Também o arqueólogo Alexandre Monteiro, do Instituto de Arqueologia e Paleociências da Universidade Nova de Lisboa, que trabalha há vários anos com o sultanato de Omã e é o autor da Carta Arqueológica Subaquática Potencial de Omã, é prudente: “Poderá ser um astrolábio, ou não.” Para este arqueólogo, falta uma “comprovação arqueológica” para se afirmar que é de facto um astrolábio náutico.

Alexandre Monteiro sublinha que David Mearns (que tem formação em geologia marinha) é um “caçador de tesouros” e que não tem “credibilidade científica para estar à frente deste projecto”, como já dizia ao PÚBLICO em Abril de 2016.

Outra das informações avançada pela equipa de David Mearns é que o astrolábio pertencia a um navio naufragado em 1503. Aliás, segundo um artigo de Março de 2016 na revista International Journal of Nautical Archaeology, em que Mearns é um dos autores, terão naufragado duas embarcações portuguesas: as naus Esmeralda e São Pedro, comandadas pelos tios maternos de Vasco da Gama, Vicente e Brás Sodré. O astrolábio terá pertencido à primeira embarcação, de acordo com a equipa. Tendo o ano de 1503 como a referência, este o astrolábio náutico tornar-se-á assim o mais antigo até agora conhecido. Até então, o mais antigo que se conhecia era de 1533 e foi encontrado num navio português naufragado na costa atlântica de Oranjemund, na Namíbia.

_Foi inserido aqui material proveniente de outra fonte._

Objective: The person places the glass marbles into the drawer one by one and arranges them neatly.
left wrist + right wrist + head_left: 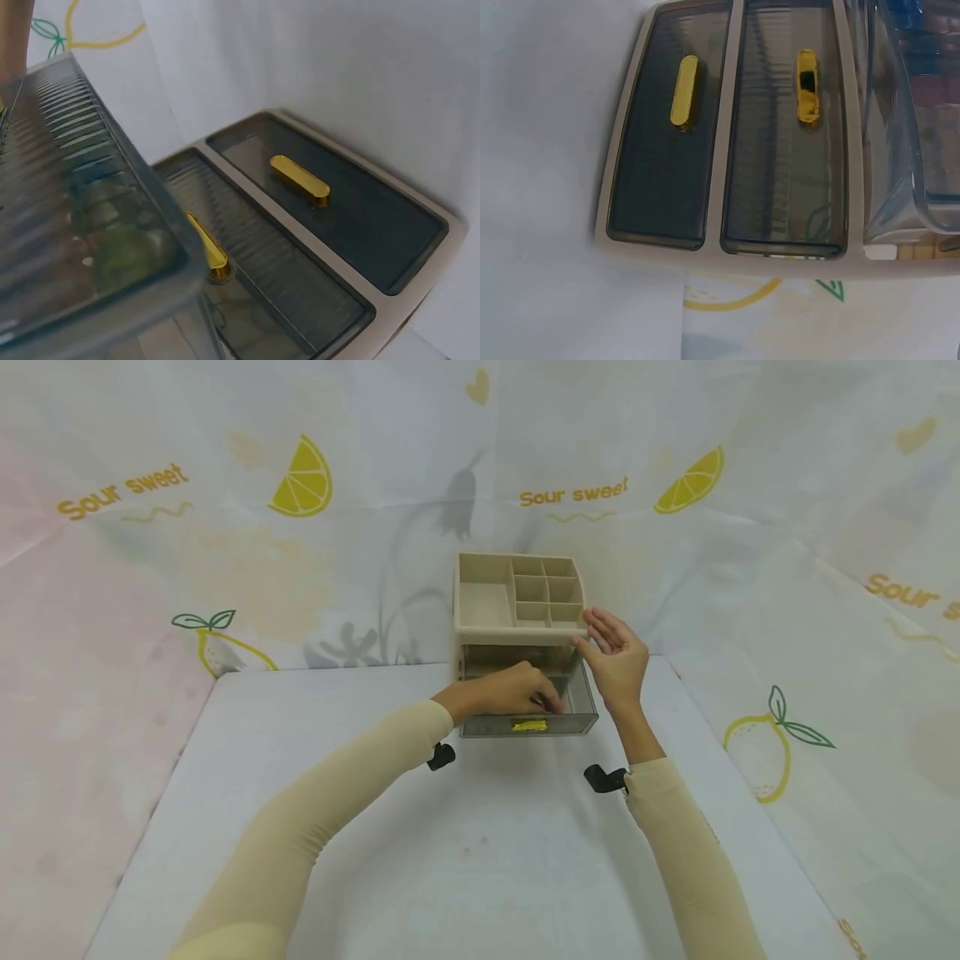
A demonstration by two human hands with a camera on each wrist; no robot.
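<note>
A cream desktop organizer [486, 633] stands at the back of the table, its smoky clear top drawer [480, 727] pulled out. My left hand [517, 687] reaches over the drawer front with fingers bent down inside; I cannot tell whether they hold anything. Through the clear wall in the left wrist view, blurred greenish contents [124, 251] show. My right hand [618, 664] is at the organizer's upper right front corner, fingers extended along the side and thumb by the front edge. Neither hand shows in its own wrist view.
Below the pulled-out drawer, a middle drawer [780, 180] and a bottom drawer [656, 172] are closed, each with a gold handle. Divided compartments [531, 588] form the organizer's top. Behind the white table [480, 877] hangs a lemon-print cloth [360, 435].
</note>
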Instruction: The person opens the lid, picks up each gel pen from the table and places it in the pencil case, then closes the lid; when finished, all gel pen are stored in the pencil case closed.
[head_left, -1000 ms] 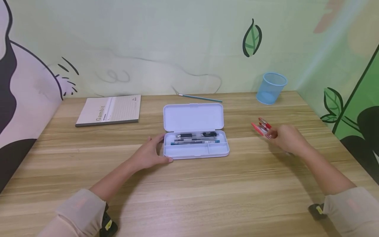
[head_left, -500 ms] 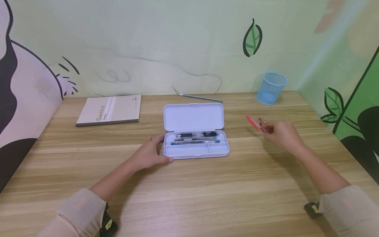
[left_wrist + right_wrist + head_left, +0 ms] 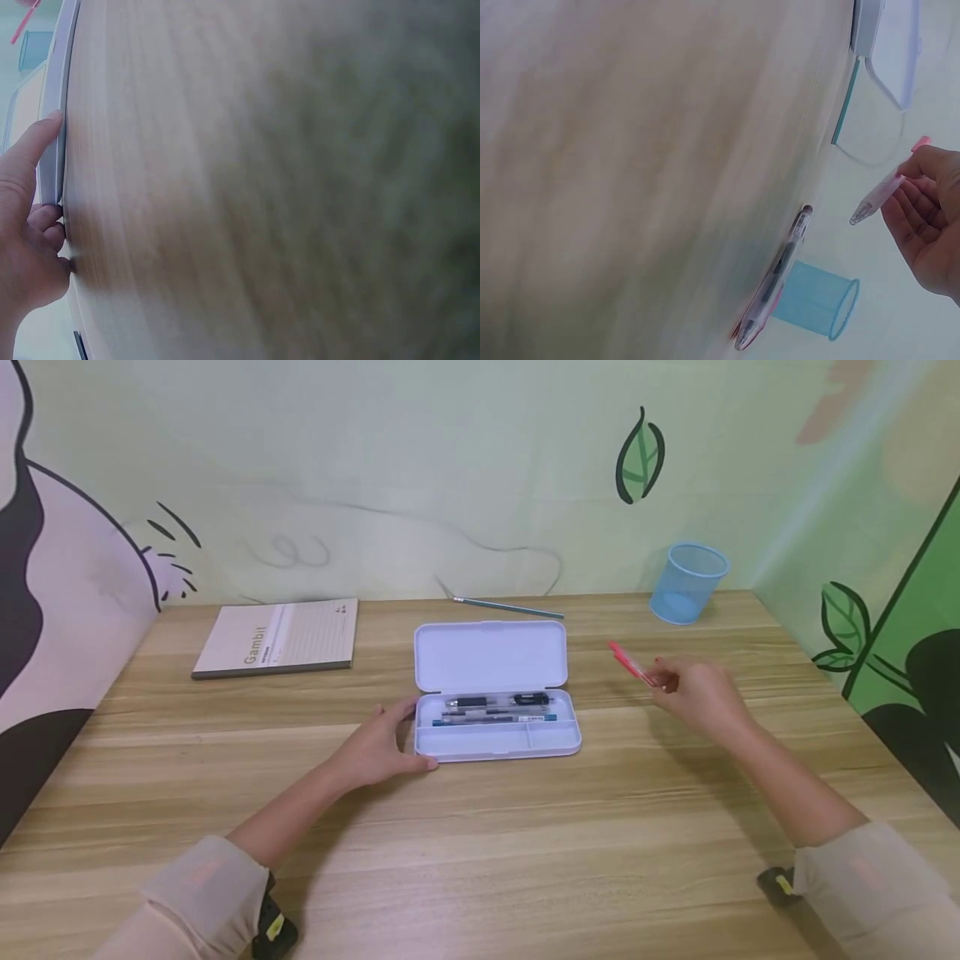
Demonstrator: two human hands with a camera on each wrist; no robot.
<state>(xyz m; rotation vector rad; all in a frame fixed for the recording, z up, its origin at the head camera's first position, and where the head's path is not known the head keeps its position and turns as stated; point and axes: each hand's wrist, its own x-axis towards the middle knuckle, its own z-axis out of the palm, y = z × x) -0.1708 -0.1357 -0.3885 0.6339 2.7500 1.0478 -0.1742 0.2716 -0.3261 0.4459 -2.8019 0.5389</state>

“Se for mesmo um astrolábio, acho que é o mais antigo”, diz Filipe Vieira de Castro. “É quase de certeza de um dos navios dos irmãos Sodré, que se perderam nas ilhas Curia Muria [na costa de Omã] em 1503”. Mas salienta: “Acho que ninguém sabe a que navio pertence este astrolábio.” E acrescenta que as publicações que viu sobre o resgate dos artefactos são pouco informativas e que não lhe parece possível identificar o navio a partir dessa informação. “Julgo, contudo, que é quase certo que este navio era da armada de Vicente Sodré, que acompanhou a segunda viagem de Vasco da Gama, que saiu de Lisboa em 1502.”

Sobre a idade do astrolábio, Alexandre Monteiro diz que não faz ideia: “Não temos um paralelo, porque os [astrolábios] mais antigos são modelos que não são como este.” E refere até que se está a falar de um sítio onde ocorreram muitos naufrágios e do qual não há um contexto arqueológico. “Ainda não existem provas arqueológicas para que este seja o sítio do naufrágio [do Esmeralda], frisa.

Entre as muitas dúvidas que ainda subsistem, este artefacto veio (mais uma vez) lançar uma discussão científica.